Today in military history:

1755 - General Edward Braddock and his army was decisively defeated at the Battle of the Monongahela and he was mortally wounded.  Rather than allowing his body to be found and desecrated by the Indian allies of the French, it was buried in the middle of the roadway and the English and American retreating army marched over the site.  It was only discovered decades after.  23 year old George Washington led the British force to safety.

1890 - 
John C. Frémont, the "Pathfinder" of American history died.  He was the first presidential nominee of the Republican Party (1856) and later served as an ineffectual general in our civil war.  Lincoln was eventually forced to sideline him.

1821- Nathan Bedford Forrest was born.  He was one of the most effective cavalry leaders of the American Civil War whose maxim "Get there first with the most men" is often quoted.  A controversial figure his troops were responsible for the massacre of USCT at the Battle of Fort Pillow, and after the war was influential in the early days of the Ku Klux Klan.  However, when he discovered the violence they committed he attempted to disband the group.  
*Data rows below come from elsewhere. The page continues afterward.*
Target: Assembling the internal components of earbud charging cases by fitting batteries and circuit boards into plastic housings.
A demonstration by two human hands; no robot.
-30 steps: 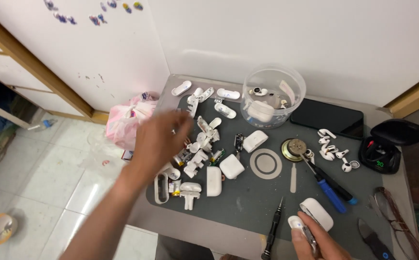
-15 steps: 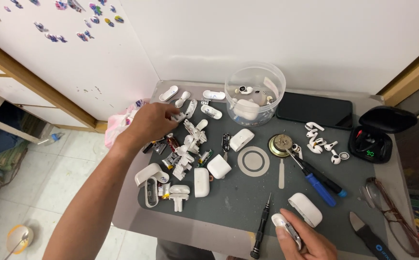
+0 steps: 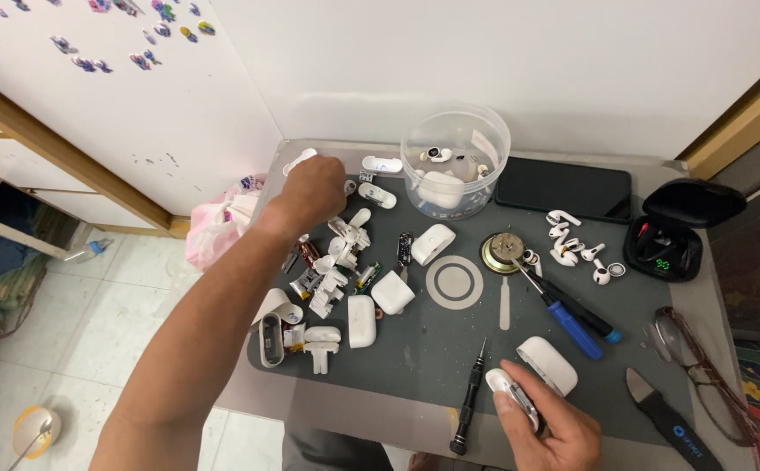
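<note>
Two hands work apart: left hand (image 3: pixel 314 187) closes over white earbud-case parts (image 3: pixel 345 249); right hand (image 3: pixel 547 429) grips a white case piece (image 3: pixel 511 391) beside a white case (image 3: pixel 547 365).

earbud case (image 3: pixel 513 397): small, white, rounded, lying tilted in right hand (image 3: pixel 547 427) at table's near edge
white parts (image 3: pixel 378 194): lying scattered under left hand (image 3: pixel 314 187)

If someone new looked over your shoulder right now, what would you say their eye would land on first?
Probably the heap of white earbud cases and broken-open parts strewn over the left half of the dark work mat, with the left hand reaching into its far end. Next, the clear plastic tub of earbud pieces at the back by the wall. Near the front edge, the right hand grips a small white case half.
</note>
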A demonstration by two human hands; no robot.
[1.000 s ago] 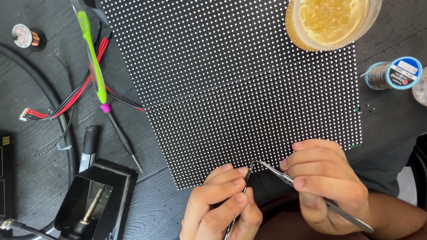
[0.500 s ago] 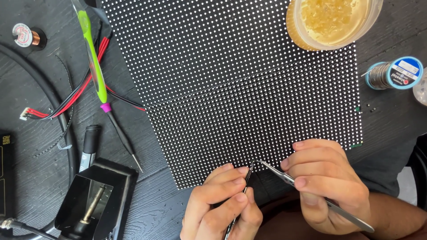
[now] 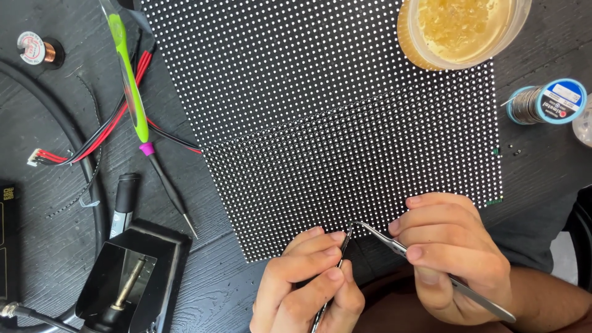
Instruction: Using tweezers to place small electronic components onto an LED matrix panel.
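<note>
A black dotted panel point(image 3: 333, 123) lies flat on the dark counter point(image 3: 49, 203), its near edge just beyond both hands. The right hand point(image 3: 456, 259) grips slim tweezers point(image 3: 425, 265), long axis slanting up-left, tips at the panel's edge. The left hand point(image 3: 308, 290), fingers closed on a thin dark tool point(image 3: 333, 271), points there too.

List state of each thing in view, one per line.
Black dotted LED panel: flat on table.
Silver metal tweezers: pinched in right hand.
Thin dark tool: gripped in left hand.
Green-handled soldering iron: lying unheld.
Clear flux tub: lidless.
</note>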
1881 - John Clifford Pemberton died in Philadelphia.  A northern born career army officer, he resigned his commission to take up arms for the Confederacy.  In this he was probably influenced by his southern wife.  After surrendering Vicksburg to U.S. Grant in 1863, he lost his status with the rebels with many feeling he had purposely lost the city.  Following the war, he farmed and taught in Warrenton, Virginia, fearing that he would be considered a traitor should he return home.